The Requirements expression for job 14607855.000 is

    ((IS_GLIDEIN is true) && (HAS_CVMFS_LIGO_CONTAINERS is true)) && (TARGET.Arch == "X86_64") &&
    (TARGET.OpSys == "LINUX") && (TARGET.Disk >= RequestDisk) && (TARGET.Memory >= RequestMemory) &&
    (TARGET.HasFileTransfer)

Job 14607855.000 defines the following attributes:

    RequestDisk = 1
    RequestMemory = 4096

The Requirements expression for job 14607855.000 reduces to these conditions:

         Slots
Step    Matched  Condition
-----  --------  ---------
[1]         229  HAS_CVMFS_LIGO_CONTAINERS is true
[9]         223  TARGET.Memory >= RequestMemory
[10]          7  [1] && [9]

No successful match recorded.
Last failed match: Fri Jun 14 08:30:28 2019

Reason for last match failure: no match found

14607855.000:  Run analysis summary ignoring user priority.  Of 233 machines,
    201 are rejected by your job's requirements
      2 reject your job because of their own requirements
      0 match and are already running your jobs
      0 match but are serving other users
     30 are able to run your job

Where are my jobs running?

Query the queue / history for where jobs are / were

To see where IGWN jobs are running / ran, use condor_q / condor_history to query for the MATCH_EXP_JOB_GLIDEIN_Site attribute:

$ condor_q -run -af MATCH_EXP_JOB_GLIDEIN_Site
CNAF
GATech
IN2P3
KISTI
Lancaster
LIGO-CIT
LIGO-WA
MWT2
Nebraska
Omaha
PIC
SuperMIC
UChicago
undefined
Unknown
Wisconsin

Job progress & intermediate output

When jobs run without a shared filesystem, using HTCondor file transfer, you cannot directly access files as if they were in your /home, sometimes making tracking progress and evaluating success difficult.

Instead, there are a number of HTCondor utilities to monitor status and progress of jobs running in remote sandboxes.

Stream stdout/stderr

By default, jobs running without a shared filesystem wait until termination to write to the usual stdout and stderr files.
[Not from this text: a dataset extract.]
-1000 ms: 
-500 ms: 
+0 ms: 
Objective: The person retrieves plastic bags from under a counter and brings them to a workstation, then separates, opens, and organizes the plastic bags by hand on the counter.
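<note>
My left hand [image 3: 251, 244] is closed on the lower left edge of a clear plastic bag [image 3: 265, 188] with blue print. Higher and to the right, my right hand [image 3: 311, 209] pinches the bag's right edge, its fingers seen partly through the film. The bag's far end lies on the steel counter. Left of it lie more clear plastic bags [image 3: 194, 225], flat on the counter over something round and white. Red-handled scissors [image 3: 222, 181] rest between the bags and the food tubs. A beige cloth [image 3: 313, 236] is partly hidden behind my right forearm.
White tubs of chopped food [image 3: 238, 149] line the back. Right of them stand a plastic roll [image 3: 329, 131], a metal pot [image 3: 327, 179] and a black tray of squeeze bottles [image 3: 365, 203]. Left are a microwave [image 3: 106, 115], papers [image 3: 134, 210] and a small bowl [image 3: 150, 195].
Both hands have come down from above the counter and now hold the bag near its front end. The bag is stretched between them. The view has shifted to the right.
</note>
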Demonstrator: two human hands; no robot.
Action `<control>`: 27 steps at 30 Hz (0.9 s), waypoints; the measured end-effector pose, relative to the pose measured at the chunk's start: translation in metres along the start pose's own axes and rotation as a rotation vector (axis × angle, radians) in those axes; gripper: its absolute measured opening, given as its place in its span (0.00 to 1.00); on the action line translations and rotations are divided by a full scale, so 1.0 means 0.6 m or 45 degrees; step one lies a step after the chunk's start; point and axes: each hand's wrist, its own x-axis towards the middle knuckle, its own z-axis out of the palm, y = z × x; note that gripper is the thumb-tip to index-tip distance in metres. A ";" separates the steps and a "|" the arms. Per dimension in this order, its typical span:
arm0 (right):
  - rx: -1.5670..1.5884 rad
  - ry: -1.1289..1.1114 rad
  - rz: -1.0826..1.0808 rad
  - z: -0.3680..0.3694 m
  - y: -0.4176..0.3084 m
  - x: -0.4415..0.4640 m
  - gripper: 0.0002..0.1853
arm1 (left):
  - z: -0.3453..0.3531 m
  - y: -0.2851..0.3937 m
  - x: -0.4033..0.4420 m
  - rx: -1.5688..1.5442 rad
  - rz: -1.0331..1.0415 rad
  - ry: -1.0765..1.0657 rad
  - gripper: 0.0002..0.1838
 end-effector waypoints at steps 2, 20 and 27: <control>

For jobs which use stdout and stderr to print modest amounts of status information, you can enable streaming, to update these files in near real-time.

HTCondor submit file with streaming stdout

Stream stdout and stderr in real time

universe = Vanilla
executable = /lalapps_somejob
should_transfer_files = YES
when_to_transfer_output = ON_EXIT_OR_EVICT
log = example.log
error = example.err
output = example.out
stream_out = True
stream_error = True
queue 1

Note that streaming requires continuous, robust network connectivity to the jobs. There are rare instances where this may not work well.

condor_tail

If stdout is very large or streaming output is otherwise impractical, use condor_tail to view or follow data printed to stdout. This can also be used to print and follow the tail of any file in the job's sandbox to your stdout.

Use condor_tail interactively on the submit machine for your jobs / workflow. See: condor_tail --help.

condor_ssh_to_job

In many cases, you can log in to the execute node and explore a job sandbox using condor_ssh_to_job interactively on the submit machine for your job.

See: condor_ssh_to_job --help.

condor_chirp

This provides a mechanism to access files and ClassAds from the executing job itself. That is, instead of accessing output from the submit side using condor_tail or condor_ssh_to_job, condor_chirp allows actions originating on the execute host.

This is designed to be used by a job itself and can, for example, be used to periodically transmit output data from the execution host back to the submit host, or inject status information into the job ClassAd description, which would allow straightforward condor_q queries for status/progress information.

The easiest way to use this utility is using the Python client, which can be implemented via a wrapper script or natively for for Python applications.

See: condor_chirp.